Websites and publications can
be excellent sources of information for your policy analysis if they
are used with care and good sense.
However, since anyone with access to a computer can put
anything they want on the Internet, you are more likely to encounter
garbage than you are good information.
So, you must be even more careful in using information from the
Internet than using printed information.
Furthermore, to conduct
acceptable policy analysis, you have to spend part of your time
talking to people who are in a position to actually know something
about the subject you are studying.
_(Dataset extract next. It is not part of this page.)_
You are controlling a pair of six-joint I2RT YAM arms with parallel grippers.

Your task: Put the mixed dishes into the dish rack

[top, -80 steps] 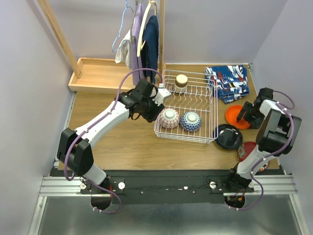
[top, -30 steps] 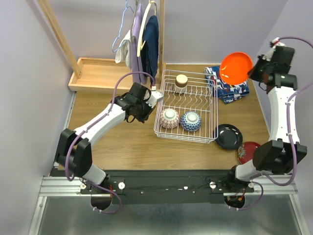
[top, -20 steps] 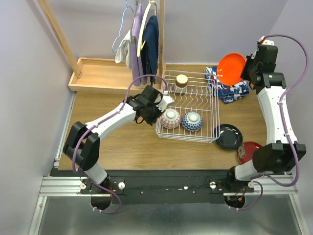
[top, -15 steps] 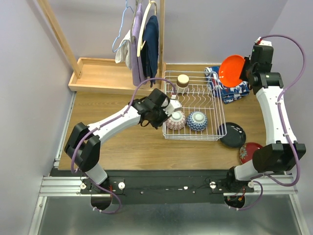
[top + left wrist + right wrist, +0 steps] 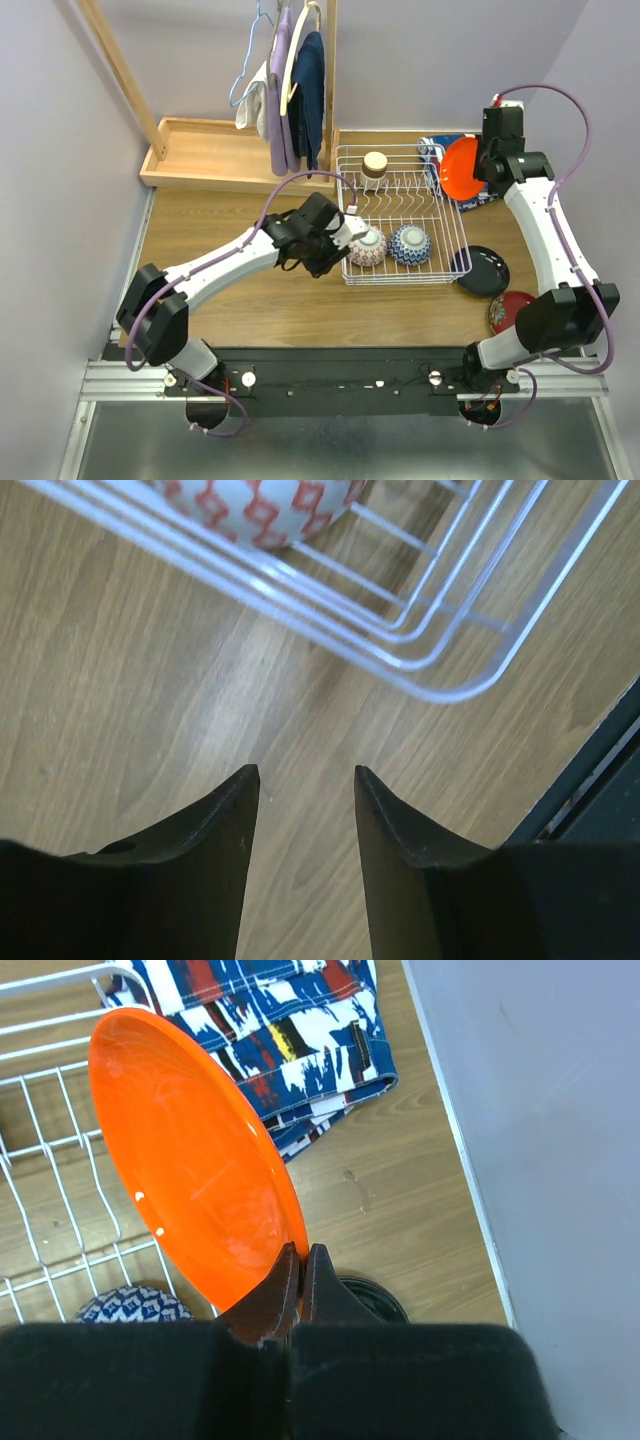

Only direct contact with players,
stakeholders and experts can put you on the right path and help you
avoid countless hours of chasing information or developing a public
policy proposal that is so trivial or so illogical as to demonstrate
that you do not understand your subject.
Of course, no matter how high
a person's status or how impressive their credentials and
background, you should never take what they say as gospel.
They have their own viewpoints and interests, and you need to
know where they are coming from. The best way to do that is to
interview several different people to see where there is agreement and
disagreement.
Interviewing players,
stakeholders and experts will help you write better papers, and become
more knowledgeable about public policy.
If the benefits are not enough
to motivate you, you should be aware of the costs of not working with
real people. You WILL lose 55 points in the following ways:
Failure to complete 4.1 and
4.3 in Module 2, which require actual contact, will cost you 5 and 10 points
respectively. TOTAL LOST:
15 points
Failure to cite a player,
stakeholder or expert contact in Exercises 5.2 and 5.3 in Module 3 will cost you 7 points each. TOTAL
LOST: 14 points
Failure to contact player in
6.2 (Module 3) will cost you 6 points.
TOTAL LOST: 6 points
Failure to cite a player in
Exercise 9.3 will cost you 10 points and 10.3 will cost you 10 points. TOTAL LOST:
20
points
You might decide that this is
"only" 55 points out of 650.
Admittedly, you could still eke out an "A" assuming that
you lose no more than an average 4 other points per module (something
no one has ever done in the history of the course going back to 1976).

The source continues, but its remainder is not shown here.